Of the many essential components in a positive-sum grand strategy, one of the most important would be U.S. policy toward Turkey, for Turkey represents the best hope the U.S. has for seeing the emergence of a moderate Muslim Mideast. It will require some hard swallowing of pride on the Potomac, however, just as a  positive-sum Iran policy must encompass, indeed be based on, the recognition that Iran has a right to speak out in opposition to a U.S.-centric global political system, a rational Turkey policy must be based on the recognition that Turkey's advocacy of a moderate Islamic activism independent of the U.S. is good for the U.S.

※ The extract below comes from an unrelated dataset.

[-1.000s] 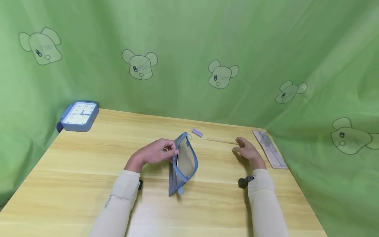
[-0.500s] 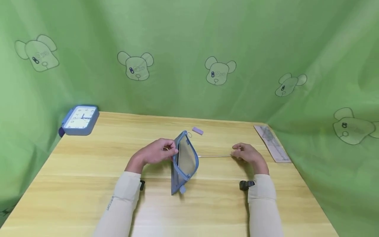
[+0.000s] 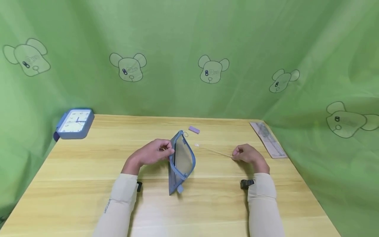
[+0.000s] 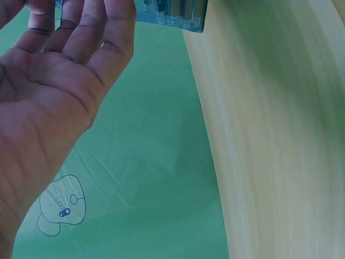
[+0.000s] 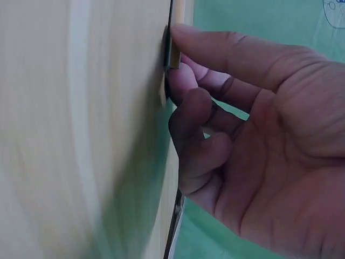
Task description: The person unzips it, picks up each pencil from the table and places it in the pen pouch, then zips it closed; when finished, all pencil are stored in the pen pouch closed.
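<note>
My left hand (image 3: 154, 152) pinches the near-left edge of a blue mesh zip pencil pouch (image 3: 185, 158), which stands on its side with its mouth gaping to the right. In the left wrist view my left palm (image 4: 48, 97) faces the camera, and several pens show through the lower end of the pouch (image 4: 188, 13). Thumb and fingers of my right hand (image 3: 247, 154) pinch one end of a thin yellowish pencil (image 3: 217, 152). Its white-banded end points left toward the pouch mouth. The right wrist view shows the thumb on the pencil (image 5: 176, 54), low over the table.
A purple eraser (image 3: 194, 130) lies behind the pouch. At the table's right edge is a flat pinkish packet (image 3: 268, 141), and a blue clock (image 3: 75, 123) stands at the back left. Green curtain (image 3: 177, 95) borders the wooden table (image 3: 213, 204).
My right hand has taken hold of the pencil's right end and drawn it nearer, and the pencil's angle has shifted. My left hand keeps its grip on the pouch. The view has turned slightly.
</note>
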The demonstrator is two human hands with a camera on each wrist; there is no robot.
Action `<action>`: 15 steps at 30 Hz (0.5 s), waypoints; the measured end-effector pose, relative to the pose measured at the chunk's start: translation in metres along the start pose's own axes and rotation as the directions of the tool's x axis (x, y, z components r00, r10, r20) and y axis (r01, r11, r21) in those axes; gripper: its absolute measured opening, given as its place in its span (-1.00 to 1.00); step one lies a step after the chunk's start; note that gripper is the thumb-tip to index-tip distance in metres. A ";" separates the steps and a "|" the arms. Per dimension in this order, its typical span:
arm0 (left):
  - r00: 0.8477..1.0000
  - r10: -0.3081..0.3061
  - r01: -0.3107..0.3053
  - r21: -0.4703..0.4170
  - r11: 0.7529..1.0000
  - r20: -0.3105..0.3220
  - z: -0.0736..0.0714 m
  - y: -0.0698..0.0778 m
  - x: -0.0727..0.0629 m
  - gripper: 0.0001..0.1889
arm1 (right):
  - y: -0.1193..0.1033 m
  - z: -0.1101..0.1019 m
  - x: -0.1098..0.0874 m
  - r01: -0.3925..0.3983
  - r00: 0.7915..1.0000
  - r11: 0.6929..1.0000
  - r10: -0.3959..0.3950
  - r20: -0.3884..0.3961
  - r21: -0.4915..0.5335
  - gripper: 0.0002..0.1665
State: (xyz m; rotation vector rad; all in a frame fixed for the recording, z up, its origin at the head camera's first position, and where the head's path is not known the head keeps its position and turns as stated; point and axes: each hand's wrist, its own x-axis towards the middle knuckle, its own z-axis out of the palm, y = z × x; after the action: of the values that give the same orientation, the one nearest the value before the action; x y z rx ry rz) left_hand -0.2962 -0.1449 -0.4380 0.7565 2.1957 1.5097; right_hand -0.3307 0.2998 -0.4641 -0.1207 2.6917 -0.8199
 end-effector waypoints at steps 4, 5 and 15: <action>1.000 -0.006 0.006 0.001 1.000 -0.004 0.000 0.001 0.000 -0.78 | 0.008 -0.005 -0.002 -0.007 1.000 0.998 0.006 0.014 0.055 -0.78; 1.000 -0.006 0.006 0.005 1.000 -0.004 0.000 0.001 0.000 -0.78 | 0.010 -0.006 -0.002 -0.012 1.000 0.997 0.011 0.006 0.079 -0.77; 1.000 -0.003 0.003 0.000 1.000 -0.001 0.000 0.000 0.001 -0.79 | -0.005 0.008 0.009 -0.039 0.993 0.999 0.039 -0.110 0.005 -0.64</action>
State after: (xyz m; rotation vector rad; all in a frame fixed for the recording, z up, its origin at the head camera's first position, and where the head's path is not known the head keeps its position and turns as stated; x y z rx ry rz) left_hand -0.2963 -0.1441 -0.4377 0.7521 2.1967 1.5088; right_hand -0.3368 0.2898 -0.4705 -0.0226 2.7866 -0.8413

Analogous policy reforms based on the same principles would guide policy toward the rest of the world. The U.S. would have to consider European views before asserting its right to make unilateral decisions concerning such theoretically international institutions as the World Bank, for example. And the analogy between policy shifts toward the Muslim world and Latin America are so tight that one could replace words like "Turkey" and "Iran" with "Brazil" and "Venezuela" in the above paragraphs and change almost literally nothing else at all and end up with vastly improved policies.

The real obstacle to such a transformation of the U.S. role in the world is not "the world," messy as the place is. The real obstacle lies at home. The implementation of a positive-sum grand strategy simple is not going to happen without a fundamental strengthening of American democracy; abolition of the pernicious nonsense of a corporation being a person; and the elimination of "too big to fail, too big to manage, too big to control" investment gambling houses. In short, politicians do not just have to wash the venom of hubris out of their veins but make a fundamental choice to protect our weakening democracy against the rising corporatist state.

I would not bet my mortgage on this happening any time soon, but perhaps laying out these policies will make it obvious how logical and beneficial a positive-sum grand strategy could be.